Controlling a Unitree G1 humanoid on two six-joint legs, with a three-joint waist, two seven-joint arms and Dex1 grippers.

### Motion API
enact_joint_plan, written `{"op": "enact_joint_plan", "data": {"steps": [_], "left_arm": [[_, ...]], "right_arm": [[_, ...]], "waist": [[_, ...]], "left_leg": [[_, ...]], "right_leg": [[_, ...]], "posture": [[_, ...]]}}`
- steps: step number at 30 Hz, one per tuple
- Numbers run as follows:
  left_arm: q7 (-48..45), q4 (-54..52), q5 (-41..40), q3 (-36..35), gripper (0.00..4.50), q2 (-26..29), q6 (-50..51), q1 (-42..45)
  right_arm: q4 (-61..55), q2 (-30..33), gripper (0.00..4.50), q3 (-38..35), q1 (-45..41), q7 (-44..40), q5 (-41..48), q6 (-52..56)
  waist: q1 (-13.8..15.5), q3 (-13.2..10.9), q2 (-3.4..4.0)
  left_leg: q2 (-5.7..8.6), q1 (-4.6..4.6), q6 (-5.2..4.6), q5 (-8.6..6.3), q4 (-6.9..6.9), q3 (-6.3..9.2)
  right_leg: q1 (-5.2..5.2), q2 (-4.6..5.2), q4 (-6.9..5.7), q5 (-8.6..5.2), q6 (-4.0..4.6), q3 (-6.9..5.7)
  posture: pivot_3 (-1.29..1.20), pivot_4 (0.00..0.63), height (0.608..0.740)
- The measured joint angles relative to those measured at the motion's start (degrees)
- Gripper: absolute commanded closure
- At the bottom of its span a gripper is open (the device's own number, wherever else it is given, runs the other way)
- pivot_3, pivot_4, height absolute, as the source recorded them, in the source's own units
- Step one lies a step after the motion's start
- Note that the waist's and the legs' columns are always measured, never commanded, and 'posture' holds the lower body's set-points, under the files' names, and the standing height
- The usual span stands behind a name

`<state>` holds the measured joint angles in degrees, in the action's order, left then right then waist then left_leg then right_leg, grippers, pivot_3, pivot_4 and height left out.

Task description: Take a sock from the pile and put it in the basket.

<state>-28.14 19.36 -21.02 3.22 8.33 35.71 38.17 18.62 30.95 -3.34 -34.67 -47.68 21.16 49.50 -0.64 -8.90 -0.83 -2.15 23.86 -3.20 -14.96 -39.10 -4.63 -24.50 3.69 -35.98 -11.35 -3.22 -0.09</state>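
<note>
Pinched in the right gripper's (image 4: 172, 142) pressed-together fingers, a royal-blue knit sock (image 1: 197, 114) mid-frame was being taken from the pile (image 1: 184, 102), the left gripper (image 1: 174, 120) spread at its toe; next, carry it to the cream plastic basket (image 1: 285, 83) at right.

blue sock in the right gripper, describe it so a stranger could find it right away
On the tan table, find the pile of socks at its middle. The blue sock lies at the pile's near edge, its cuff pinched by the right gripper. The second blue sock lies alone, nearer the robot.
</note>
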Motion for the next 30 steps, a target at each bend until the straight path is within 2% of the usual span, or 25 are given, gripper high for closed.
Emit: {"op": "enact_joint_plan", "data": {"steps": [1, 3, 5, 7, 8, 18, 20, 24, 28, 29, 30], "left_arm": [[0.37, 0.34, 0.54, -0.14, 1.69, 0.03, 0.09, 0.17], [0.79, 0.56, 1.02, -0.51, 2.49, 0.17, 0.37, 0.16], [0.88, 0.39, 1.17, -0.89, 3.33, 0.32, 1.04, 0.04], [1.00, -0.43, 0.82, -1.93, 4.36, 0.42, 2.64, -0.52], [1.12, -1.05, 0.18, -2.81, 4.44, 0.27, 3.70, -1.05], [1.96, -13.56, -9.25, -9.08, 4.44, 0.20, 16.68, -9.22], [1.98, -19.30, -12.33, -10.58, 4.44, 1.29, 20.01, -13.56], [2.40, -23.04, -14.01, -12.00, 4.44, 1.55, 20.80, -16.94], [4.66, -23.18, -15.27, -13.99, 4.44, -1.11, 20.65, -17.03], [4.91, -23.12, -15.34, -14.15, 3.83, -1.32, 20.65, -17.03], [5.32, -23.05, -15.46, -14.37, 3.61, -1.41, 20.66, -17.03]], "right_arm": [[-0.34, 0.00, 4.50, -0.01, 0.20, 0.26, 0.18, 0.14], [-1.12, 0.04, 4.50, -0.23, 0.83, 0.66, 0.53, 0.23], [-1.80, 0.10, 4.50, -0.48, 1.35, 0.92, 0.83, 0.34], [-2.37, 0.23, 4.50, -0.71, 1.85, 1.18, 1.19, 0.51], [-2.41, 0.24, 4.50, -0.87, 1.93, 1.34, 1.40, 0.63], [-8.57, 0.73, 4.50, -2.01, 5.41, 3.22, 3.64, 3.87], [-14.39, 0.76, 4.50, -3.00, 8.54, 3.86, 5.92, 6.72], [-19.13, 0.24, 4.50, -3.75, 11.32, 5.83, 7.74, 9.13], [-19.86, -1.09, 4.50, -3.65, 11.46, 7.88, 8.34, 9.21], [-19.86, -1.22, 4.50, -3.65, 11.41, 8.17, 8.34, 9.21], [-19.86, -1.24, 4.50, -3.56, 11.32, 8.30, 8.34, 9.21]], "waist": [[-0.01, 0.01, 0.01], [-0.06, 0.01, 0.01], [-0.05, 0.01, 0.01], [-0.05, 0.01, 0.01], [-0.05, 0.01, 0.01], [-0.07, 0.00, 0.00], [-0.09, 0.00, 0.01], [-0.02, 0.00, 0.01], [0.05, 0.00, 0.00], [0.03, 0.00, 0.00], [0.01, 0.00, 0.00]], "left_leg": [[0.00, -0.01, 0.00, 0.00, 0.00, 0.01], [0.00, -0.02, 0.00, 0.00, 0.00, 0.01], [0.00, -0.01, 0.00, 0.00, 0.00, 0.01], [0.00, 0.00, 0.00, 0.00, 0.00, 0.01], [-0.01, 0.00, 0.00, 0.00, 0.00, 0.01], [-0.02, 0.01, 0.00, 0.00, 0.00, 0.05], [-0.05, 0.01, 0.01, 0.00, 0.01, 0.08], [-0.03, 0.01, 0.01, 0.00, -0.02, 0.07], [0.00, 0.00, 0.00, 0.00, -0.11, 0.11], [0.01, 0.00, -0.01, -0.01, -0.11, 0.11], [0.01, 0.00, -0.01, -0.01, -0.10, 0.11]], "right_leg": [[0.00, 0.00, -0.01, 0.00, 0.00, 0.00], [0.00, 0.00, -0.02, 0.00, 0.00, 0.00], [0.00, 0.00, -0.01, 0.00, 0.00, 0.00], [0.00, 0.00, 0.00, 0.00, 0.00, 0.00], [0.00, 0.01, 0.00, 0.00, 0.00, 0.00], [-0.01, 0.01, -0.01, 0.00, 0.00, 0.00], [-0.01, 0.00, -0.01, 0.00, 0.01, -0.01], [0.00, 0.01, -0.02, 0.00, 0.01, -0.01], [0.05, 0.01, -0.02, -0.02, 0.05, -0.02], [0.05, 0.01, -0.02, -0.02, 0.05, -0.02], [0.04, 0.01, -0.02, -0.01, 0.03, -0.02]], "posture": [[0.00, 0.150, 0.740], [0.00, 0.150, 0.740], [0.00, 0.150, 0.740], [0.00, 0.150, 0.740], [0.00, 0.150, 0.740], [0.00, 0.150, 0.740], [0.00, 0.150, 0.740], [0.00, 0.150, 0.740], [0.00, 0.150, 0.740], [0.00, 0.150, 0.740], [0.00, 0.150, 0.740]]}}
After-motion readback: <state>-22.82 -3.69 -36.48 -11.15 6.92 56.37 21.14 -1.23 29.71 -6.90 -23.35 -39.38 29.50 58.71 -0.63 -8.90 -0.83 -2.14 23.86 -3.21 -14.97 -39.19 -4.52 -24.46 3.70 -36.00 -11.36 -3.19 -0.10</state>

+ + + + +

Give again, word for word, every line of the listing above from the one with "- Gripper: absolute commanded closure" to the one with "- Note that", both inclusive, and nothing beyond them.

Solved exercise:
- Gripper: absolute commanded closure
- At the bottom of its span a gripper is open (the device's own number, wherever else it is given, runs the other way)
- pivot_3, pivot_4, height absolute, as the source recorded them, in the source's own units
- Step one lies a step after the motion's start
- Note that the waist's and the legs' columns are always measured, never commanded, and 'posture' holds the lower body's set-points, under the files' names, and the standing height

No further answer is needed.